Task:
What you return must be the exact lines of the material below, from the first through the one that has "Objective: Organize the", with no pictures and, please, nothing else.

Dataset content:
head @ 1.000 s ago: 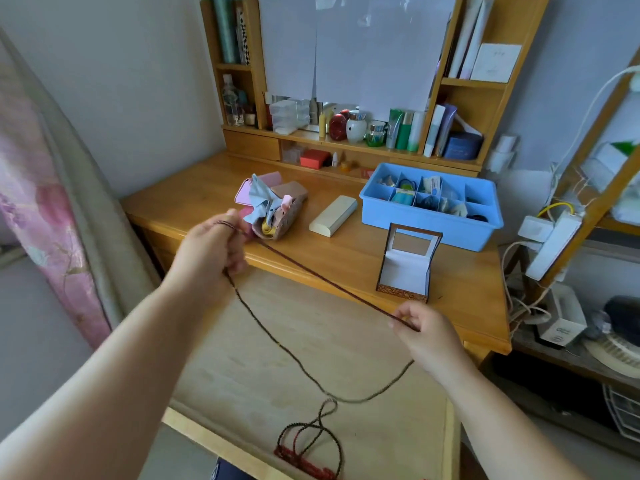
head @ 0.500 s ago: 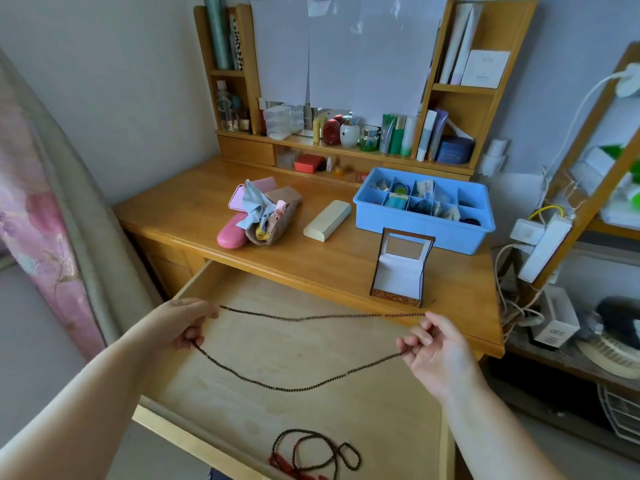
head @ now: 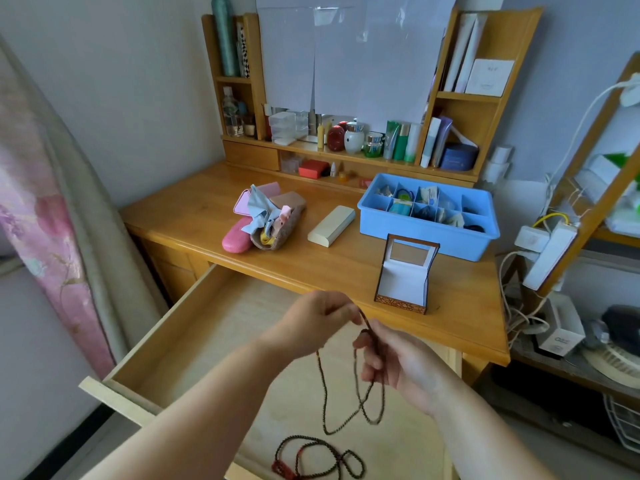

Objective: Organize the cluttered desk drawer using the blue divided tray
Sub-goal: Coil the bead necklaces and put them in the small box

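Both hands close together, left hand (head: 317, 320) and right hand (head: 398, 362) with fingers pinched.

The left hand (head: 311, 322) and right hand (head: 398, 362), well apart a second ago with the bead string (head: 349, 393) stretched between them, now sit close together, fingertips nearly touching. The string no longer runs taut; it hangs below both hands in doubled loops. Its red-tasselled end (head: 287, 465) lies coiled beneath the hands, more bunched than before.
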`<action>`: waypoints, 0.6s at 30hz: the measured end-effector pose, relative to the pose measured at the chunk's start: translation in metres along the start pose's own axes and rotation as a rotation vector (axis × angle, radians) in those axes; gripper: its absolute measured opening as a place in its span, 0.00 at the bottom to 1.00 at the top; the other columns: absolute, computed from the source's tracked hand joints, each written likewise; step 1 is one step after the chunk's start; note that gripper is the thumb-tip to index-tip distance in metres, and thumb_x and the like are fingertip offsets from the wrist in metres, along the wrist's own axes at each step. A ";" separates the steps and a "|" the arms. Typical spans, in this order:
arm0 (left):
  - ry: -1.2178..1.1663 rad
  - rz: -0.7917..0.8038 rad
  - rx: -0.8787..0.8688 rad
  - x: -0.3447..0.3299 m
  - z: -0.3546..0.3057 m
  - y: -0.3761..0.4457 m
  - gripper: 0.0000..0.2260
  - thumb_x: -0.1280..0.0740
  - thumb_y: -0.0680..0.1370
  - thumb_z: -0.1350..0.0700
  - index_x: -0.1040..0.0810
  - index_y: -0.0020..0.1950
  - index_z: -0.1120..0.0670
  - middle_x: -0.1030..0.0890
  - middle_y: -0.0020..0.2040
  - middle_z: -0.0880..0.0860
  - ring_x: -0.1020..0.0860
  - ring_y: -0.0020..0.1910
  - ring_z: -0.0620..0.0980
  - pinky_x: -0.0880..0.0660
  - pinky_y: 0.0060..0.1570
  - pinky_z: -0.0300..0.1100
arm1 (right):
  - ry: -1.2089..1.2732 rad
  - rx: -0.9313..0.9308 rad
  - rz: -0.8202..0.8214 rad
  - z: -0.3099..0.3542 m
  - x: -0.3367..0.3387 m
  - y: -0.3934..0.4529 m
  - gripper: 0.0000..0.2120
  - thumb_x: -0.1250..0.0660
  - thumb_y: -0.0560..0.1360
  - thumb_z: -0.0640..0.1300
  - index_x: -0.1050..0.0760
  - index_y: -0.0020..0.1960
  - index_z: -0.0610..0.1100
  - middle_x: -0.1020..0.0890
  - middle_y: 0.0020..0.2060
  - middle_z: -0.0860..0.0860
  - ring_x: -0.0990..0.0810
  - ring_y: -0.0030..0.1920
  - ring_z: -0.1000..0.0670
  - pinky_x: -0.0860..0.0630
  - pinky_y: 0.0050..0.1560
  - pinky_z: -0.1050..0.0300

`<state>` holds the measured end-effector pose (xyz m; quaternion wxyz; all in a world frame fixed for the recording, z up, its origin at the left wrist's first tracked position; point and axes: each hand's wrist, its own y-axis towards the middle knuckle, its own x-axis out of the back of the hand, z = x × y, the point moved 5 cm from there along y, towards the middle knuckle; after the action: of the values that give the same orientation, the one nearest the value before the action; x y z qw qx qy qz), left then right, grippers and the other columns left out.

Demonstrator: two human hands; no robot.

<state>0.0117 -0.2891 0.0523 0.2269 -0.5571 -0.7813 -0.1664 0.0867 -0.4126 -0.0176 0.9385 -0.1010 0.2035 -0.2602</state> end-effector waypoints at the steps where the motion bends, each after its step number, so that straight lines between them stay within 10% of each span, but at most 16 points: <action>1: -0.026 -0.083 0.067 0.007 0.010 0.005 0.11 0.38 0.80 0.54 0.21 0.39 0.51 0.31 0.28 0.46 0.34 0.24 0.43 0.33 0.26 0.35 | 0.049 -0.036 0.021 -0.002 0.002 -0.003 0.12 0.35 0.74 0.48 0.20 0.42 0.40 0.30 0.26 0.49 0.27 0.28 0.49 0.25 0.35 0.54; 7: -0.634 -0.234 0.502 0.031 0.111 -0.017 0.13 0.33 0.77 0.54 0.31 0.35 0.53 0.37 0.27 0.50 0.35 0.24 0.47 0.24 0.33 0.41 | 0.458 -0.126 -0.038 -0.004 0.032 -0.016 0.06 0.35 0.72 0.44 0.27 0.40 0.41 0.39 0.22 0.54 0.47 0.22 0.57 0.40 0.20 0.63; 13: -1.328 -0.557 0.519 0.039 0.169 -0.055 0.13 0.37 0.79 0.52 0.31 0.35 0.53 0.36 0.24 0.48 0.30 0.24 0.46 0.23 0.51 0.50 | 0.751 -0.021 -0.045 0.003 0.058 -0.020 0.22 0.15 0.47 0.37 0.23 0.35 0.40 0.33 0.22 0.53 0.45 0.20 0.57 0.40 0.18 0.63; 15: -1.278 -0.592 0.511 0.029 0.162 -0.055 0.12 0.40 0.80 0.54 0.29 0.38 0.55 0.37 0.24 0.48 0.34 0.21 0.45 0.21 0.38 0.43 | 0.763 0.006 -0.084 0.003 0.059 -0.015 0.15 0.19 0.57 0.38 0.24 0.37 0.41 0.31 0.23 0.53 0.38 0.19 0.56 0.36 0.19 0.63; 18: -0.567 -0.400 0.417 0.012 0.115 -0.042 0.11 0.39 0.80 0.57 0.24 0.39 0.57 0.37 0.26 0.49 0.38 0.22 0.45 0.35 0.25 0.36 | 0.673 0.055 -0.143 0.003 0.050 -0.002 0.08 0.36 0.71 0.45 0.23 0.45 0.41 0.24 0.29 0.49 0.25 0.26 0.52 0.25 0.27 0.58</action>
<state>-0.0504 -0.2343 -0.0384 0.0736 -0.3597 -0.9230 0.1151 0.1259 -0.4402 -0.0305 0.8005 0.0017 0.4870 -0.3495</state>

Answer for this exercise:
head @ 1.000 s ago: 
head @ 0.500 s ago: 
head @ now: 

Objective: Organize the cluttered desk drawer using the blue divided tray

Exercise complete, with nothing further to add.